The Guardian Cans Its ‘Unsustainable’ Local Websites

Guardian News & Media is ending the project it launched in 2010 to try and figure out the future of local journalism.

“Unfortunately, while the blogs have found engaged local readerships and had good editorial impact, the project is not sustainable in its present form,” writes the publisher’s digital engagement head Meg Pickard. “So, over the next month or so, we’re going to be winding down the Cardiff, Leeds and Edinburgh blogs and retiring the local project.”

Despite selling the regional news division it already owned, GMG had used the Guardian Local project to try finding a new model for online-only local journalism. It hired one “beatblogger” for each of three local sites, headed by Sarah Hartley.

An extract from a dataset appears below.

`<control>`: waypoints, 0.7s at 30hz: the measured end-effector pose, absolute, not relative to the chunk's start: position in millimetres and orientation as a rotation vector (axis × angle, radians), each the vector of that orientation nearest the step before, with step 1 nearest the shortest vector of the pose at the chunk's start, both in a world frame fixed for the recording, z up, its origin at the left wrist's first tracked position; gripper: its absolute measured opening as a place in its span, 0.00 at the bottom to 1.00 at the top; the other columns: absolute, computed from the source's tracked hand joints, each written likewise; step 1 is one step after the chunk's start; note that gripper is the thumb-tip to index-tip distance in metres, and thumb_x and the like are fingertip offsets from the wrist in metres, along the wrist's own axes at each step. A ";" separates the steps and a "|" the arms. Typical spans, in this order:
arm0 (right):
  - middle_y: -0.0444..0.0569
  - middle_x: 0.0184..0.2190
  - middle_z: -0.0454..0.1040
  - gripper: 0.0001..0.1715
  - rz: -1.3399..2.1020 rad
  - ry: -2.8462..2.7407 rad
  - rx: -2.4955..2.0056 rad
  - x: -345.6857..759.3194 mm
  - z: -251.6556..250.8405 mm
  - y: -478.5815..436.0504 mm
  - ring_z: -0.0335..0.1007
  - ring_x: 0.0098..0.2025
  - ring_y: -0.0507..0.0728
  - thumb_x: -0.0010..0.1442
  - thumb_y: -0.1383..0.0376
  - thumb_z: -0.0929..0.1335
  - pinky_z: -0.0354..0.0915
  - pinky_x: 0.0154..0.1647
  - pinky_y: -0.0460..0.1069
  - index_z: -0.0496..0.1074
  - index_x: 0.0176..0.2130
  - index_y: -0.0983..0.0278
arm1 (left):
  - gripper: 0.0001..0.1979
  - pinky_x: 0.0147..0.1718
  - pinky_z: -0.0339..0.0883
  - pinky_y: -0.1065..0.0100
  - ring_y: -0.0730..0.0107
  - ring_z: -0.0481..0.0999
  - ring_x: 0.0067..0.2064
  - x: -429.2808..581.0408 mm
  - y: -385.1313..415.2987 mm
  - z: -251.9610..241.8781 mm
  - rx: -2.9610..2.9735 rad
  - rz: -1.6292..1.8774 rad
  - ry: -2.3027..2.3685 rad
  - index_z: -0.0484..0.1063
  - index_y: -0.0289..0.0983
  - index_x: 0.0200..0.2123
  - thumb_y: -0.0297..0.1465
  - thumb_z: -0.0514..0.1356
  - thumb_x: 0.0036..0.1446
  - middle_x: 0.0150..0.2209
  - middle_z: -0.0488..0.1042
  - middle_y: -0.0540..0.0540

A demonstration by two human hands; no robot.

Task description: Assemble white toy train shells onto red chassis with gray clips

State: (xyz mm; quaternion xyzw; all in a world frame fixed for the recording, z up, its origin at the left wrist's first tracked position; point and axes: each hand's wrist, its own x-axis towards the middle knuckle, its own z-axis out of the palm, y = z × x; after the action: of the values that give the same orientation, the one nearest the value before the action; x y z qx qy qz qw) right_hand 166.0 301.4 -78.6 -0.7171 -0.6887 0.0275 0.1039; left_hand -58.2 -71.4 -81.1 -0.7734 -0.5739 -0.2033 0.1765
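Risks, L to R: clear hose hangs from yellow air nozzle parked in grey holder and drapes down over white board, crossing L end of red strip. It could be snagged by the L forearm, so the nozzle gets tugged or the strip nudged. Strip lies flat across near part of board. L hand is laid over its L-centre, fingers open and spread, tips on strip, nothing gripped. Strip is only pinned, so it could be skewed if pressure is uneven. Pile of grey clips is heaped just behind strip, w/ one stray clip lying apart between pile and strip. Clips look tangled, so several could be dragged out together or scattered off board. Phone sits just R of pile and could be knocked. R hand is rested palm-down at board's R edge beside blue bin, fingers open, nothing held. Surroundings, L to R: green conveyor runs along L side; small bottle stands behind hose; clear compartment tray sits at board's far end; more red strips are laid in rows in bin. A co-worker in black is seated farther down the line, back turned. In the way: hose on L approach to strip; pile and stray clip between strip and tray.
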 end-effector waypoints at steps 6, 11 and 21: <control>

Unchained by the difficult-to-transition machinery of conventional, industrialised news publishing, the blogs have focused on metropolitan civic engagement. They have noticeably enriched the communities of which they are part, finding a new, younger, online audience that wasn’t necessarily reading news about its local community and have helped make connections between people, events, organisations and local issues and politics. Some readers on Twitter and on Guardian.co.uk comments have been expressing their dismay.

But Guardian Local was always an experiment. It survived GNM’s big restructure of 2010, but there was little commercial model of any heft on which it could stand on its own two feet – no significant foray in to dedicated local ad sales, just a city-specific feed of Guardian.co.uk Soulmates dates and, later, small local adds supplied via the Addiply service. It’s understood these £10-a-week small ads made the sites just £500 per year in total.

Despite years of talk, hyperbole and failed experiments in “hyperlocal” journalism, which has been championed by many including the Guardian Local staff, there remain few concrete examples of formalised such efforts becoming commercially sustainable. In the latest re-emergence of the hyperlocal hype curve, some pundits have even been pitching the paradigm to journalism students as the rock-star, enterprise-journalism career to seek out, in an industry where graduate job vacancies have dried up.

GNM’s decision may be one more indication that there is no future for industrialised “hyperlocal” journalism. At least its staff were salaried, trained professionals. But the publisher says it will “integrate communities and topics into our wider site coverage wherever possible” and versions of the idea live on through sites like Northcliffe Media’s LocalPeople, networks like AOL’s Patch, Scotland’s good-looking STV Local and the imminent new UK government-sanctioned local TV network.

Some consolation to the faithful – GNM is also aiming to secure its future at the international, not local, level, by courting a U.S. audience to sell as advertiser scale,

Meanwhile, the many independent, volunteer-run hyperlocal blogs which had already existed prior to each of these exponents will go on publishing, perhaps buoyed by the qualitative, if not commercial, success of Guardian Local.

Disclosure: Our publisher ContentNext is a wholly owned subsidiary of Guardian News & Media.